Affiliation:
1. University of Oslo, Norway
Abstract
This article aims to develop new conceptions of the psychosocial dynamics that drive the re-romanticization of domestic femininity in current financialized capitalism. Feminist scholars have described this heightened cultivation of mothering as a reparative move in response to irreconcilable tensions between cultural ideals of the ‘balancing mother’ and ‘lean-in femininity’. This article adds a materialist-psychosocial lens to these conceptions, to enhance understanding of what drives this craving for domestic femininity. Drawing on a free-association narrative interview study with couples in the financial elite in the comparatively gender-egalitarian Norwegian context, I describe a specific emotional mechanism that resists democratization of gender in this specific group. The interviews reveal a felt need to cultivate ‘the human side of things’ at safe distance from the competitiveness of ‘hard-core finance’. The Nordic earner–carer model with its entwinement of care and professional pursuits, cultivated by the more self-fulfilment-oriented parts of the professional middle-class appears not only unwanted but threatening. In my analysis, I retrieve and develop a psychoanalytically inspired historical-materialist feminism, one that perceives of the gendered division of work as a split in modes of focusing human energy.

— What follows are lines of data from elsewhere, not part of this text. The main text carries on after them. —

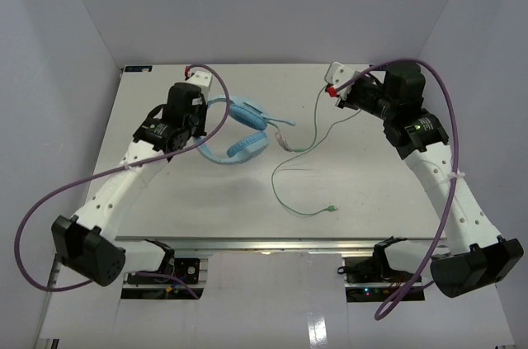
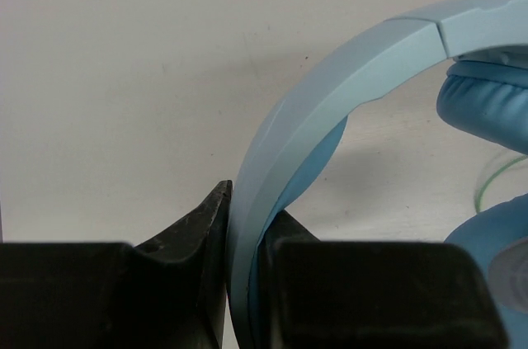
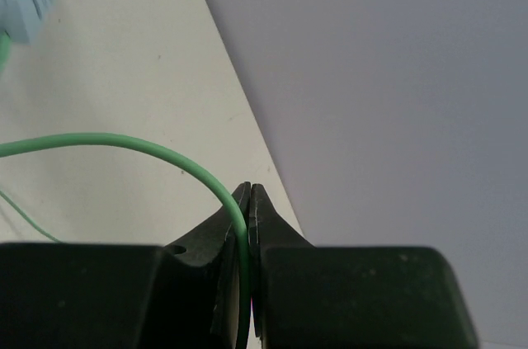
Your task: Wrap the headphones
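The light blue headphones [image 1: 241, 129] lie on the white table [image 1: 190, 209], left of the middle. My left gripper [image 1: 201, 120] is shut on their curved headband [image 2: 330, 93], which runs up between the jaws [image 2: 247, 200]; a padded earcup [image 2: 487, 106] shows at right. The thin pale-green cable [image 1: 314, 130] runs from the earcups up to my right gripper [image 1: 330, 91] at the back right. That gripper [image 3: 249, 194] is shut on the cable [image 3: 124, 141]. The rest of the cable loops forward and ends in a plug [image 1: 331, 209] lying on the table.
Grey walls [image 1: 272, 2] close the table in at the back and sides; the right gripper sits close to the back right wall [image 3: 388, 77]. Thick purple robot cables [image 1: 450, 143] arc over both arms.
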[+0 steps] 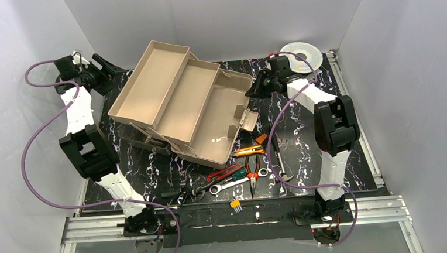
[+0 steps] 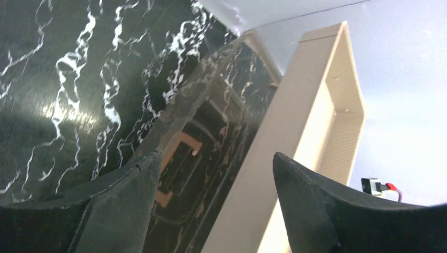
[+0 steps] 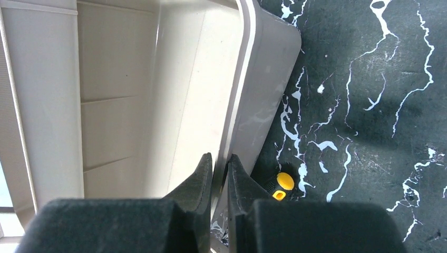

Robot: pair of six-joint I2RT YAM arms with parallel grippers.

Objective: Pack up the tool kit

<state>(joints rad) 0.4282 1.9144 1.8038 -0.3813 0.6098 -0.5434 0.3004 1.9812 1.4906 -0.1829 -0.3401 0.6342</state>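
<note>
Nearest, the hand tools (image 1: 227,174) are lying loose on the tabletop (image 1: 305,151) just in front of the toolbox (image 1: 209,124), none of them packed yet. The toolbox is sitting open, its fold-out trays (image 1: 160,89) spreading out to its far left. At its right wall the right pincer (image 3: 219,174) is pinching the rim, jaws almost together. Pulling from there is risking dragging or tipping the whole box onto the tools in front. Beyond the trays' far-left corner the left pincer (image 2: 214,158) is gaping wide, holding nothing. Swinging inward, it is risking knocking the trays askew.
</note>
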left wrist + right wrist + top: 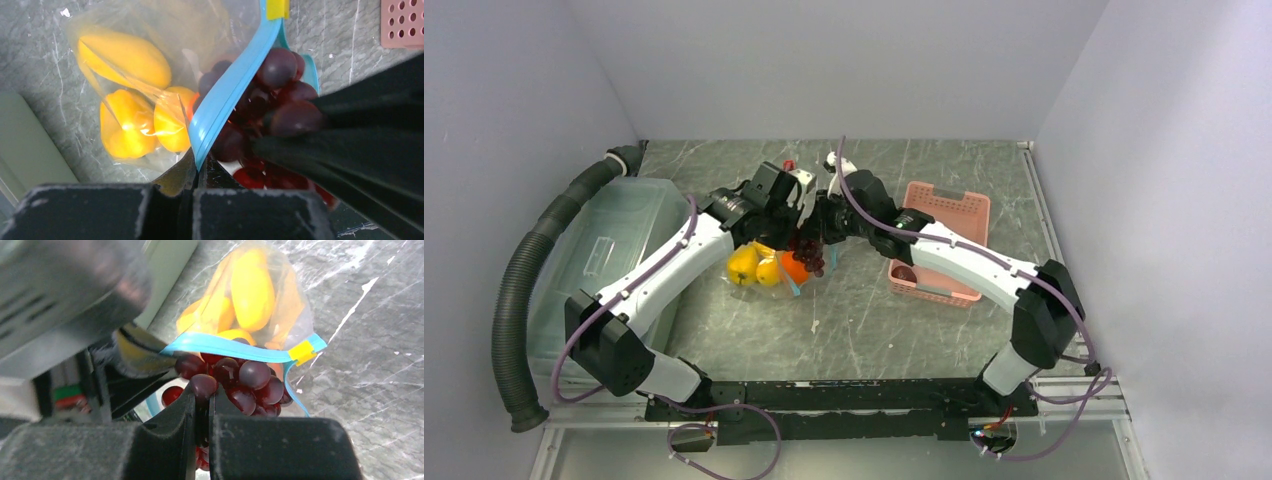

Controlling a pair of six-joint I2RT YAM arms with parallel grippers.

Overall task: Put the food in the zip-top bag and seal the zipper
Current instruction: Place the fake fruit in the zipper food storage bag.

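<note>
The clear zip-top bag (764, 275) lies on the table with three yellow pieces (125, 57) and the orange ball (794, 268) inside. My left gripper (200, 167) is shut on the near end of the teal-blue zipper (230, 85), lifting one lip of the mouth. My right gripper (204, 392) is shut on one grape of the dark purple grape bunch (255, 375). The bunch hangs in the open mouth between the two teal lips, partly past the raised zipper (225, 346). A yellow slider (301, 351) sits at the strip's far end.
A pink perforated basket (939, 245) stands to the right of the bag, under the right arm. A large translucent lidded bin (609, 250) fills the left side, with a black ribbed hose (519, 290) curling round it. White walls close in the table.
</note>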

I suggest that the resurgent cultivation of domestic femininity is nurtured by a self-energizing antagonism between competitive and relational practices. I further argue that the cultivation of domestic femininity in these financial couples points to a potential antagonism between the democratization of love and the specific anxiety-driven competitiveness to which this financial-elite group may be particularly susceptible.
Subject
Arts and Humanities (miscellaneous),Gender Studies
Cited by
6 articles.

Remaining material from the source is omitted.